This is less about storing in a database, and more about having a single (I imagine, XML-like) structure that can subsequently be parsed and eval'd by the target language to produce native source/bytecode. If there was such a thing, storing it in a database would be trivial -- that's not the hard part. Even a key/value database could handle that.

The hard part will be finding something that can abstract away the nuances of multiple languages and attempt to describe them in a common format.

Similar questions have already been asked, without satisfying solutions.

It may be that you don't need the full source, but instead just a description of the runtime data-- formats like XML and JSON are intended exactly for this purpose and provide a simplified description of Objects that can be parsed and mapped to native equivalents, with your source code built around the dynamic parsing of that data.

It may be possible to go further in certain languages.
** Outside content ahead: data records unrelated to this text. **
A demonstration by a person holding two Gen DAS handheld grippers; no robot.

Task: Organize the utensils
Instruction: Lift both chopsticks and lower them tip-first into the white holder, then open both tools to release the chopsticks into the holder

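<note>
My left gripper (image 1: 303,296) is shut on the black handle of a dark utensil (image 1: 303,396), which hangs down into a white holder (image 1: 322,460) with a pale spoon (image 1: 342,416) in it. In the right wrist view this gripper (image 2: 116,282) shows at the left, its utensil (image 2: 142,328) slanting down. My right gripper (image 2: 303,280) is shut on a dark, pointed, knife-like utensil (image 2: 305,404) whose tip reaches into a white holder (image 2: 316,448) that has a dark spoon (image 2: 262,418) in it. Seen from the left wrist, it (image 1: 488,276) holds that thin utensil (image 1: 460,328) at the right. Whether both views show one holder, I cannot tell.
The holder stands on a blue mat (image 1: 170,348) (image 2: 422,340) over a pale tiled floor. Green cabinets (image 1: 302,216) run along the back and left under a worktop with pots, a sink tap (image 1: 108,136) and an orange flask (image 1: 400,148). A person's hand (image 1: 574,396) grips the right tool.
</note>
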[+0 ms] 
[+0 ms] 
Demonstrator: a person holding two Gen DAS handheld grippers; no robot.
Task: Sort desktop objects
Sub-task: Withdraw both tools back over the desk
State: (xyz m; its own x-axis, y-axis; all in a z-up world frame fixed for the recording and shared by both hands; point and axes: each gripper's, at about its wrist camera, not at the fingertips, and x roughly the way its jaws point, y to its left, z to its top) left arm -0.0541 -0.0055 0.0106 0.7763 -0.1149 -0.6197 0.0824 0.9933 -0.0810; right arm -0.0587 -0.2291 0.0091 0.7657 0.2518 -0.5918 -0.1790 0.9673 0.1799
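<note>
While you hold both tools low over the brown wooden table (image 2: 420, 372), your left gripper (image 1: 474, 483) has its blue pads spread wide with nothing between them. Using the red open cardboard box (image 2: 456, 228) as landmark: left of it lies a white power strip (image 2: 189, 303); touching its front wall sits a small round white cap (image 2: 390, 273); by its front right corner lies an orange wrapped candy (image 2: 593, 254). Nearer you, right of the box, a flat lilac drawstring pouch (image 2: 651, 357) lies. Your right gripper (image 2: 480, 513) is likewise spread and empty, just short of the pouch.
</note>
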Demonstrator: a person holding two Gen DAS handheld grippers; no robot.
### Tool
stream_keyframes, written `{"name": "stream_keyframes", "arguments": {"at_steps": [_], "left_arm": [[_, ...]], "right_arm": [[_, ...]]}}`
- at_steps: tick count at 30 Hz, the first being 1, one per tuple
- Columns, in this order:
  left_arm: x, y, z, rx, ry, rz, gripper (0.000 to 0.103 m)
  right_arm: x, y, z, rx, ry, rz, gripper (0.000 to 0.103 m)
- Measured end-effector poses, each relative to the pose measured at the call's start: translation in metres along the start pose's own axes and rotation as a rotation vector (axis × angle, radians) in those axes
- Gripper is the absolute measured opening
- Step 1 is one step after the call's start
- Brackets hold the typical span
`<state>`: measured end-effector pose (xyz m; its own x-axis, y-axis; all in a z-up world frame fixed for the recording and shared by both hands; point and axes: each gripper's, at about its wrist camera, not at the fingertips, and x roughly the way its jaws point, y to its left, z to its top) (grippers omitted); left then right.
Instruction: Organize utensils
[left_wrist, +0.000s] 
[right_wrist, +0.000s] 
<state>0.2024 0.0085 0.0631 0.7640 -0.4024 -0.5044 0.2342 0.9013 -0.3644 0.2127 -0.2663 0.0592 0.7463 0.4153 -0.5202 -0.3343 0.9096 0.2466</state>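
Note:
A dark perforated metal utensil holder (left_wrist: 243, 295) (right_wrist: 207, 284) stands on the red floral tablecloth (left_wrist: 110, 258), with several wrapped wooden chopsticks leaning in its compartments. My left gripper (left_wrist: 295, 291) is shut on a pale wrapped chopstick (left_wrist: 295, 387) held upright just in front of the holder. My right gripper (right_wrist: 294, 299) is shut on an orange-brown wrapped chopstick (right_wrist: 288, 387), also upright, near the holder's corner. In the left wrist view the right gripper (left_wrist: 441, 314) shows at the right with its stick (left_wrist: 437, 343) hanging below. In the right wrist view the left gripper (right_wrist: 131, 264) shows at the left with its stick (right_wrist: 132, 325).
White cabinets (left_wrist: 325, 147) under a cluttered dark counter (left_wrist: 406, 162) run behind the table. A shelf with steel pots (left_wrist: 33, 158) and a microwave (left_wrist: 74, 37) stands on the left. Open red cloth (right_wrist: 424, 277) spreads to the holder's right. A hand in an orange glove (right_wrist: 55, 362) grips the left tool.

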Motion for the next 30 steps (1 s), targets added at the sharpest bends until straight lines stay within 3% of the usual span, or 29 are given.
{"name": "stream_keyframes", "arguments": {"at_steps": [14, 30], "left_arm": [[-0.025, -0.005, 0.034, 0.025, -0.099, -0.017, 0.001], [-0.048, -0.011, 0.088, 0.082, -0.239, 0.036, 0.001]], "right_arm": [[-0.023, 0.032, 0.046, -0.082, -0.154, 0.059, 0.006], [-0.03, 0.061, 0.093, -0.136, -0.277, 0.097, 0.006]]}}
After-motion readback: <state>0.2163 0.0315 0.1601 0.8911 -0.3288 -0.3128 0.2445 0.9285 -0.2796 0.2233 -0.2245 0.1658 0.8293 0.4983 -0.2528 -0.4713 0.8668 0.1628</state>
For example, if your language of choice converts to bytecode first, you might technically be able to store the binary bytecode in a BLOB and then run it directly. Languages that offer reflection and dynamic evaluation can probably handle this -- then your DB is simply a wrapper for storing that data on compilation, and retrieving it prior to running it. That'd depend on your target language and how compilation is handled.

Of course, if you're only working with interpreted languages, you can simply store the full source and eval it (in whatever manner is preferred by the target language).

If you give more info on your intended use case, I'm sure you'll get some decent suggestions on how to handle it without having to invent a sourcecode Babelfish.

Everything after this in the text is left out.